**ACTIVITY**
Whenever a line in the records below contains "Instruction", pick it out.

**RECORDED INFORMATION**
[Start of Attachment]

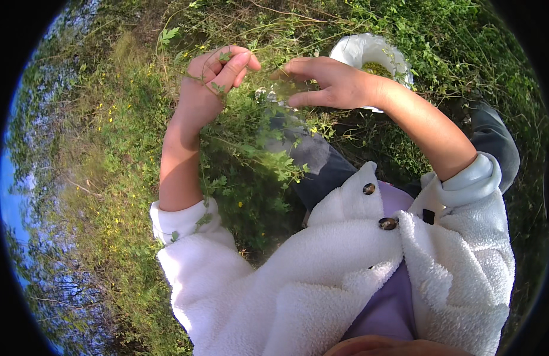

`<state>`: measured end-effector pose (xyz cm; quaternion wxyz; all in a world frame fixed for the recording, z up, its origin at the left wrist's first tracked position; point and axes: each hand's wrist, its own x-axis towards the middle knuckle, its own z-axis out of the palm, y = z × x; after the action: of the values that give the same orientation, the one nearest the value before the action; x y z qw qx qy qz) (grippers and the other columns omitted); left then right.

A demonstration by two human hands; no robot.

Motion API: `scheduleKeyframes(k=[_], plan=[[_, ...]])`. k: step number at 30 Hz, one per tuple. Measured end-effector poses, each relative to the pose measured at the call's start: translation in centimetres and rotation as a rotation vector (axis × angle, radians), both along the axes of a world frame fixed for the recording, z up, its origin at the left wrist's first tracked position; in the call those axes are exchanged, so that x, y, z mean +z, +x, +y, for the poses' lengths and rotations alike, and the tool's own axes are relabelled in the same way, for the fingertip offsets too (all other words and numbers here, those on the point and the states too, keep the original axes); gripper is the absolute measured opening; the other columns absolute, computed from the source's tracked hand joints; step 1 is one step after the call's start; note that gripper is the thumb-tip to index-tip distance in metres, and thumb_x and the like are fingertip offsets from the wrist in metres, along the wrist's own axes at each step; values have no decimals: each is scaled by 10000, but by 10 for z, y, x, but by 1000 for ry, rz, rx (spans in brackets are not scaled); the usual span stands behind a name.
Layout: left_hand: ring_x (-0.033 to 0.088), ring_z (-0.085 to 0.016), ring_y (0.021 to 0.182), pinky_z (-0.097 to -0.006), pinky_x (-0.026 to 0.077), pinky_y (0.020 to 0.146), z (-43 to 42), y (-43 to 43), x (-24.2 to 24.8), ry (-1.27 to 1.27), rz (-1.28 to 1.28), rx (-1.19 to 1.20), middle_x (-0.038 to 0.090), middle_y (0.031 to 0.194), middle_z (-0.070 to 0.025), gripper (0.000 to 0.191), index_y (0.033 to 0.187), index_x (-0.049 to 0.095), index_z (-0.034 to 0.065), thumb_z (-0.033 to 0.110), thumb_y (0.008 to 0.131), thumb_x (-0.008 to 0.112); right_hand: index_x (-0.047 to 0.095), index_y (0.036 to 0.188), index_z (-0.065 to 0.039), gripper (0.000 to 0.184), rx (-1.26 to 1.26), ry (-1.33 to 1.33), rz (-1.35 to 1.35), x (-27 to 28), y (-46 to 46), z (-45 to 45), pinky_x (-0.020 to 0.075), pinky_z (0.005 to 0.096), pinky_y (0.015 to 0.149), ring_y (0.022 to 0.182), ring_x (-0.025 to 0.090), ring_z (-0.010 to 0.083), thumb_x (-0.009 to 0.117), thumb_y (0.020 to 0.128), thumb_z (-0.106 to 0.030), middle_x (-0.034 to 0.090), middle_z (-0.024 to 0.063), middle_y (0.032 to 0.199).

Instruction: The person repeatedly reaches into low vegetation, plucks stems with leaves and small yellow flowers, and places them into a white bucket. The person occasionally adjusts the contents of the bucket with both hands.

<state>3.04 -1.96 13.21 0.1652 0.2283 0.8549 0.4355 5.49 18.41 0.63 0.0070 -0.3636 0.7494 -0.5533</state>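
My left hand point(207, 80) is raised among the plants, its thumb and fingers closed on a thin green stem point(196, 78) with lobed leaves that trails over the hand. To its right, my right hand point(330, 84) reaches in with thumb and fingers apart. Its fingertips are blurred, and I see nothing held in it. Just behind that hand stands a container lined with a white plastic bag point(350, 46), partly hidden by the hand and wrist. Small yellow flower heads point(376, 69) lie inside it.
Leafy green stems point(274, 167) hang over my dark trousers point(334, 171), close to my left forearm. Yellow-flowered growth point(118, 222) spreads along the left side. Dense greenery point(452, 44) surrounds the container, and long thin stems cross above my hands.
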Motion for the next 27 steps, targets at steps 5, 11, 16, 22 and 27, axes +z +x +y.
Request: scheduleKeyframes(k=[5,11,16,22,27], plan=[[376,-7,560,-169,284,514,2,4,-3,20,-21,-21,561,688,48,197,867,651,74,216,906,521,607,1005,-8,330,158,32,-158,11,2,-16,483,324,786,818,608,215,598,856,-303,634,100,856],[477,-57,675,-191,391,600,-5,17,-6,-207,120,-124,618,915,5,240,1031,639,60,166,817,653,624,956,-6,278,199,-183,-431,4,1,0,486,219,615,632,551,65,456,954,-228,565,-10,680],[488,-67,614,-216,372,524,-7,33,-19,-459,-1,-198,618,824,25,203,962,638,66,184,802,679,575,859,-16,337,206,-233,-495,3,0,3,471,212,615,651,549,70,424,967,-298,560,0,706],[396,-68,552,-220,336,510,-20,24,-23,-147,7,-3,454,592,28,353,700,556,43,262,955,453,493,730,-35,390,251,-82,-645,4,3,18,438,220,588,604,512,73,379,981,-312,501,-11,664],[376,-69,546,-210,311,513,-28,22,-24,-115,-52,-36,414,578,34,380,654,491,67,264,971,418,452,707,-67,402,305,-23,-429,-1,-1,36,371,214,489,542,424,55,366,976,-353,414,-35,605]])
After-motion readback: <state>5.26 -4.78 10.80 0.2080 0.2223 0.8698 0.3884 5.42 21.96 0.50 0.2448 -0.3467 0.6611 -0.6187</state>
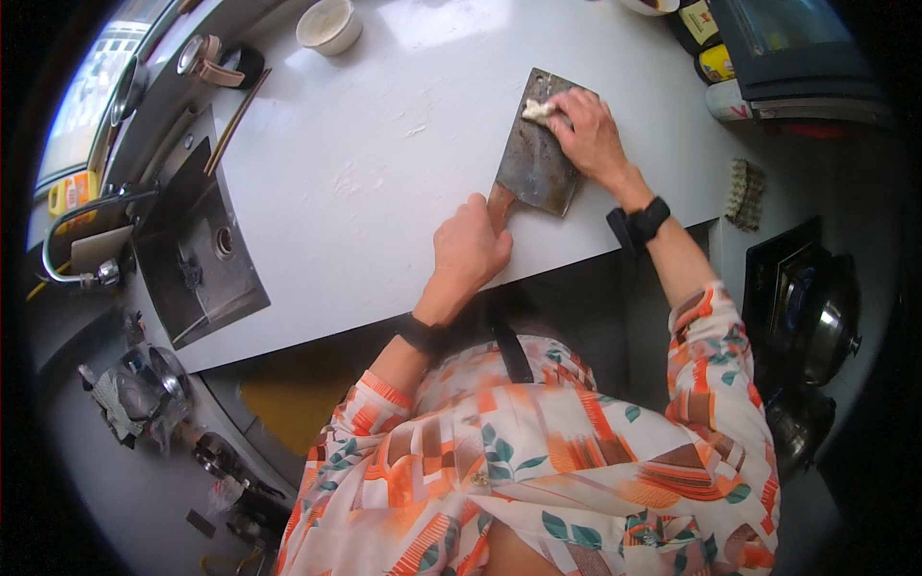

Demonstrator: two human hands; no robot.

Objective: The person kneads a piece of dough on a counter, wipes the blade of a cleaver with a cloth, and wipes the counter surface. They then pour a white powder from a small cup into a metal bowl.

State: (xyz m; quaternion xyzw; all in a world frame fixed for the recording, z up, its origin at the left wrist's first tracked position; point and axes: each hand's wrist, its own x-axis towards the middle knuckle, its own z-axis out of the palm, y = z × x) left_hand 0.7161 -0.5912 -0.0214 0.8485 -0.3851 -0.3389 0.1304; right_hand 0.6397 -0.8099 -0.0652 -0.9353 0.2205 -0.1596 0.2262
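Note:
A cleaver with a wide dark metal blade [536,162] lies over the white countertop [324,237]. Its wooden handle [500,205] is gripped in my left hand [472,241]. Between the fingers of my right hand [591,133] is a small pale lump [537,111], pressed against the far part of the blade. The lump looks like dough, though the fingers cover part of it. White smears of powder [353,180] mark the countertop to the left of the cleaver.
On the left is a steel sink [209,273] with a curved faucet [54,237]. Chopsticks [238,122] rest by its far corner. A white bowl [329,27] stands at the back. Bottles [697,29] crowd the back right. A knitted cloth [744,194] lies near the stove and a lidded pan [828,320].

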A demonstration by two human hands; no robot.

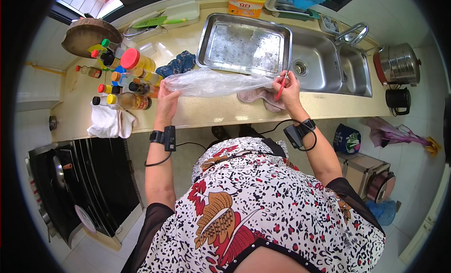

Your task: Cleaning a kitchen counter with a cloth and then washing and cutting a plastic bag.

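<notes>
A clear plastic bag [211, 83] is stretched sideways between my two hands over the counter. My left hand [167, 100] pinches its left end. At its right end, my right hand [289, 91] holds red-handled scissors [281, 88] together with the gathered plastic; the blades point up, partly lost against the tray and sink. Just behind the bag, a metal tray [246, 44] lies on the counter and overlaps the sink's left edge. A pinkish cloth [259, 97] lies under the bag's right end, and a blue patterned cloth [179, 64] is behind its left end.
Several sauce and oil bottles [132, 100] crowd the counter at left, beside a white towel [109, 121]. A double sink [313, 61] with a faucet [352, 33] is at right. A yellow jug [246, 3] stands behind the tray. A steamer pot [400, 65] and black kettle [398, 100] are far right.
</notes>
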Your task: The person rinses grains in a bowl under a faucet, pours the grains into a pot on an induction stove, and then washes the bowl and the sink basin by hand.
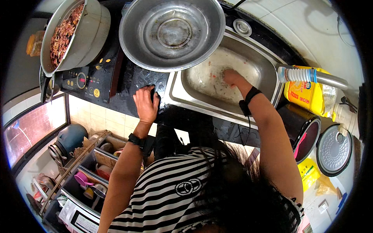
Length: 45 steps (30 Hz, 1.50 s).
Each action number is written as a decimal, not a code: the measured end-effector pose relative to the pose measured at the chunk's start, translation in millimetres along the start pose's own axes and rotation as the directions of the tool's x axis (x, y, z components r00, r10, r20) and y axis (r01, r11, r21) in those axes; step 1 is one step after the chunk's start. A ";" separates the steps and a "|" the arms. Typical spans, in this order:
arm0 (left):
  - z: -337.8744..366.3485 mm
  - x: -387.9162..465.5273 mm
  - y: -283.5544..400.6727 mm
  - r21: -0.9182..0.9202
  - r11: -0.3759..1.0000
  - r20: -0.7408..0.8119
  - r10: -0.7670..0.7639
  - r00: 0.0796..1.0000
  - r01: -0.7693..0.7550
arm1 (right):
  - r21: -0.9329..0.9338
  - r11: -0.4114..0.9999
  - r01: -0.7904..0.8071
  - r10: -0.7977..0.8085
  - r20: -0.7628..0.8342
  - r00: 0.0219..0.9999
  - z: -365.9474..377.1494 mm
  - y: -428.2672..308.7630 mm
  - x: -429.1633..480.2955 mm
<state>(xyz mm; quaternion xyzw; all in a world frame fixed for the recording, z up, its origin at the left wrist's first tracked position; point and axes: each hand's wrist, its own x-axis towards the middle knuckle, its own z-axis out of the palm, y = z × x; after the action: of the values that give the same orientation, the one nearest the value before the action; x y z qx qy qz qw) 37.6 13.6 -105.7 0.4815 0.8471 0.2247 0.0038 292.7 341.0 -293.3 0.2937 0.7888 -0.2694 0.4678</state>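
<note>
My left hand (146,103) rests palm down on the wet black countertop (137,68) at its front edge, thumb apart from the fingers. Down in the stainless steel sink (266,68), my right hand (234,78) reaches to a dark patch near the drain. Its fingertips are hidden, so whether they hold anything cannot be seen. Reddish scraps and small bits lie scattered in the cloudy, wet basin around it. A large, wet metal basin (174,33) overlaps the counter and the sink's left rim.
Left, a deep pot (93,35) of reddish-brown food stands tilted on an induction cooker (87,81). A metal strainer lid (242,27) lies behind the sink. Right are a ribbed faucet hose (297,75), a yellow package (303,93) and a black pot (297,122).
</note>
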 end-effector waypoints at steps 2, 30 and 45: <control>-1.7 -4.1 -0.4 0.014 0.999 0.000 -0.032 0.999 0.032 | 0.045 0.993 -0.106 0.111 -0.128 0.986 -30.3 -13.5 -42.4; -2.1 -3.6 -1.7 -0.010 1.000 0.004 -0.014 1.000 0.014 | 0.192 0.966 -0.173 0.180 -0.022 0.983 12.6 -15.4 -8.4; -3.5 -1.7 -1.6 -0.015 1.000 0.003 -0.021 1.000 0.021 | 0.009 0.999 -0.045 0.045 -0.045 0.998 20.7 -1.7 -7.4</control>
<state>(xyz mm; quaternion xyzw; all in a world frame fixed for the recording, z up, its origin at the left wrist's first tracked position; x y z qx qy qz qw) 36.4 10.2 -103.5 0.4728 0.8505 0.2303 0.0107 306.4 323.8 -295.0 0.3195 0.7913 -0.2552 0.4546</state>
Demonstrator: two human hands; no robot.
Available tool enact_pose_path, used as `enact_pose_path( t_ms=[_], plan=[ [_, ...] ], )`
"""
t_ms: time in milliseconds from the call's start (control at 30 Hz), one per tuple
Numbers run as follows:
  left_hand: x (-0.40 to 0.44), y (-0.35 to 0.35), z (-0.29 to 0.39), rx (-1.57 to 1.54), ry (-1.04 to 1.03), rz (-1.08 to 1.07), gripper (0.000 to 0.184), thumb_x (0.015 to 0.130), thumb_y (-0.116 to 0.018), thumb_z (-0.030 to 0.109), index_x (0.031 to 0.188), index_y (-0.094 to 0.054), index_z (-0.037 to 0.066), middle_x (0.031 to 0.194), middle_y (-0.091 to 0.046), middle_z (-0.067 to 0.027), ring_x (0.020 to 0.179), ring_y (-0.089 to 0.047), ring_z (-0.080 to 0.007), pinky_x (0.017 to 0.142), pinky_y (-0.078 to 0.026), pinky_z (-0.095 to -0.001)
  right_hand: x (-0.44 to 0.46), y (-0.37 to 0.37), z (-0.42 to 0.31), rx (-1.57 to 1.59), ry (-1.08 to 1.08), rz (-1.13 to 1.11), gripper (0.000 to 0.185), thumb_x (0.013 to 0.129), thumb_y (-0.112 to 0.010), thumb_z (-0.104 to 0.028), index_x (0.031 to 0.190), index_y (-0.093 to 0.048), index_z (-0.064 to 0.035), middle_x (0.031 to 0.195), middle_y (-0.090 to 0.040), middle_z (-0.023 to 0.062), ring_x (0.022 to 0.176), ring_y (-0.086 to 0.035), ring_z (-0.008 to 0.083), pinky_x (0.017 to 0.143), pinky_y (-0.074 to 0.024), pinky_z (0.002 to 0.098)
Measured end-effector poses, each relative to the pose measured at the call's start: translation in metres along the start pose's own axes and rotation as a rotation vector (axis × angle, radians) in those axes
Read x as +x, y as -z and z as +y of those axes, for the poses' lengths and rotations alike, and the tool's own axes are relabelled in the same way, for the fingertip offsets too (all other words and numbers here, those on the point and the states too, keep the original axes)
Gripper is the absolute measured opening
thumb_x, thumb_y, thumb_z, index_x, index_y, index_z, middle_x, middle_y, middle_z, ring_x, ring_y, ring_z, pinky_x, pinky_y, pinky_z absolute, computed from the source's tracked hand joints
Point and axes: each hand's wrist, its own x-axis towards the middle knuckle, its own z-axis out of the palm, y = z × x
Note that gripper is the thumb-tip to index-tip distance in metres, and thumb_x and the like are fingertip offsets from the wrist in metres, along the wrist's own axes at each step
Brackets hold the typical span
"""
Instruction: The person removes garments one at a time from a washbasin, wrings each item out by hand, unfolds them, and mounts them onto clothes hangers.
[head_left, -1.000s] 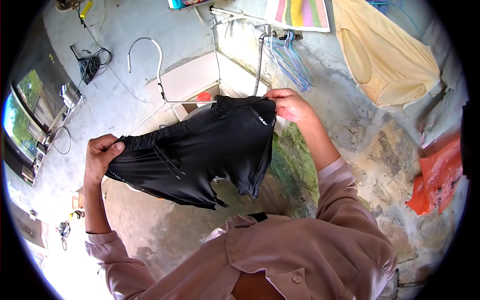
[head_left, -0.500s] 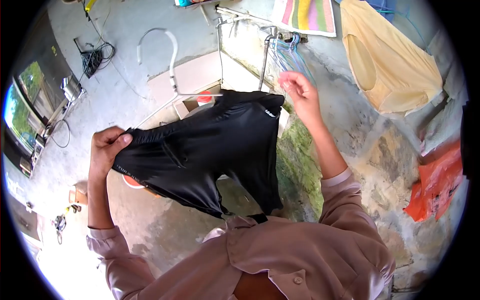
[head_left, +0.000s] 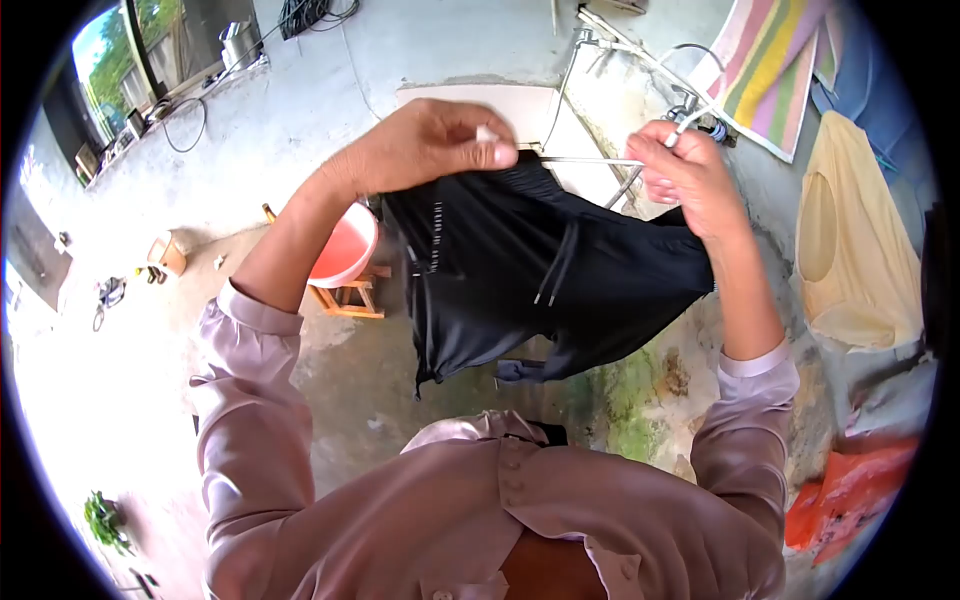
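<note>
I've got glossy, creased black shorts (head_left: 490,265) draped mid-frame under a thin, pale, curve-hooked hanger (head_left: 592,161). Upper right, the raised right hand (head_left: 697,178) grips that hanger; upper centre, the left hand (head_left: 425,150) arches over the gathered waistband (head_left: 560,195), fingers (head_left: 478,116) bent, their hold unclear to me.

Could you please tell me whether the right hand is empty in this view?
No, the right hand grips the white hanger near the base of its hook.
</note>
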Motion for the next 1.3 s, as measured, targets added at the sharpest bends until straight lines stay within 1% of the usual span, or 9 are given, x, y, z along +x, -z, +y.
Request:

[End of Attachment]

**SOLVED EXERCISE**
Instruction: The person repeatedly reaches into low vegetation, plucks stems with leaves and small yellow flowers, and places them into a white bucket. The person occasionally adjusts the contents of the bucket with both hands.
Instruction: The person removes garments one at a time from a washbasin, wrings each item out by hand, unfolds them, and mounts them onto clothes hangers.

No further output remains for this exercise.